High school juniors Tony Bernardo and Ashanti Brown knew they wanted to attend college, but they had no idea what their career paths would look like. But their paths came into focus through innovate:miami, which brings together Miami-Dade high school students and University of Miami graduate students to design a social impact enterprise that addresses an existing problem.

Innovate:miami is a program of the UM Center for International Business Education and Research (CIBER), which is housed at the School of Business. Bernardo and Brown were among the program’s latest crop of students – all from Breakthrough Miami, an academic enrichment program for students from underserved communities. Innovate:miami students spend three months defining the problems, devising matching solutions and designing detailed business plans, then they pitch them to a panel of judges for the chance to win $2,000. Bernardo and Brown’s team, which won the competition, pitched an arts education program for disadvantaged students, a plan they hope to actually implement this summer and possibly beyond.

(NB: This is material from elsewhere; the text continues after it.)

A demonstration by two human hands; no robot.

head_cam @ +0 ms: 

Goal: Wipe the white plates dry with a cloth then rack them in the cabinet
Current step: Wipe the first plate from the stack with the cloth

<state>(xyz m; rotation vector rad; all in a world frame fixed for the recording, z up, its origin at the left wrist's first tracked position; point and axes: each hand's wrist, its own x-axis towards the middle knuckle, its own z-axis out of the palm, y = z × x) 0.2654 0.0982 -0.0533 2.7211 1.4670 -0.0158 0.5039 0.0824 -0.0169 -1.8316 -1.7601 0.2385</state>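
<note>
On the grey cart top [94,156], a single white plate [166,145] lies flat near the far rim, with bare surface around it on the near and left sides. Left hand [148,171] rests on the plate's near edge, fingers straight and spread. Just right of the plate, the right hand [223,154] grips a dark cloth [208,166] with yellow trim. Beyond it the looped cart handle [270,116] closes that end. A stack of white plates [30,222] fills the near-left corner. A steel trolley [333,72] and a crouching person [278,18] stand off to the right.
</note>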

“I never thought of myself as an entrepreneur before, but now I want to minor in business in college,” says Bernardo, a student at New World School of the Arts. “It was really exciting figuring out how a business can grow.” Brown, a student at Robert Morgan Educational Center who now wants to major in business and marketing and pursue a career in public relations or advertising, says, “I got to see how a business plan comes together and how you market and sell products.”

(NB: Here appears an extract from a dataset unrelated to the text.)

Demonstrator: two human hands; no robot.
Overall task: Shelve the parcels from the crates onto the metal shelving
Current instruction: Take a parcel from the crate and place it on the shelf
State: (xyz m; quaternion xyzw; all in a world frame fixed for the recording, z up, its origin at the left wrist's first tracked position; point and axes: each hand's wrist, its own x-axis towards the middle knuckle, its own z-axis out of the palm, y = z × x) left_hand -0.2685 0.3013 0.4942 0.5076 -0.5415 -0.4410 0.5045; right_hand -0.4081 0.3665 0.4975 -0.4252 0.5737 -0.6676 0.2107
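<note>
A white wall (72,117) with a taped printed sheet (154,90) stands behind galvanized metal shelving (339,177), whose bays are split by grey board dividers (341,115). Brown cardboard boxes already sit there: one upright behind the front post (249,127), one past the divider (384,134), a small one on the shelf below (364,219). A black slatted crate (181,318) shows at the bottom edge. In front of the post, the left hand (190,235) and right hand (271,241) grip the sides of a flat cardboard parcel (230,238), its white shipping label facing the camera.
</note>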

Such realizations are exactly what Jorge Mendez (MAIA ’15) hoped for when he launched the program as a graduate student in 2014; he’s now its program director (he also works at Miami Dade College’s The Idea Center). Innovate:miami pairs each team of four students with a mentor from the University and real-life community leaders in their chosen field. Bernardo and Brown were paired with executives at The Motivational Edge, a local nonprofit that uses art to motivate students. “This year was the first time we paired the groups with community leaders, so we could expose the students to adults who are making a change in the community,” Mendez says. “The students got great feedback on what it’s like to run a company in the real world.”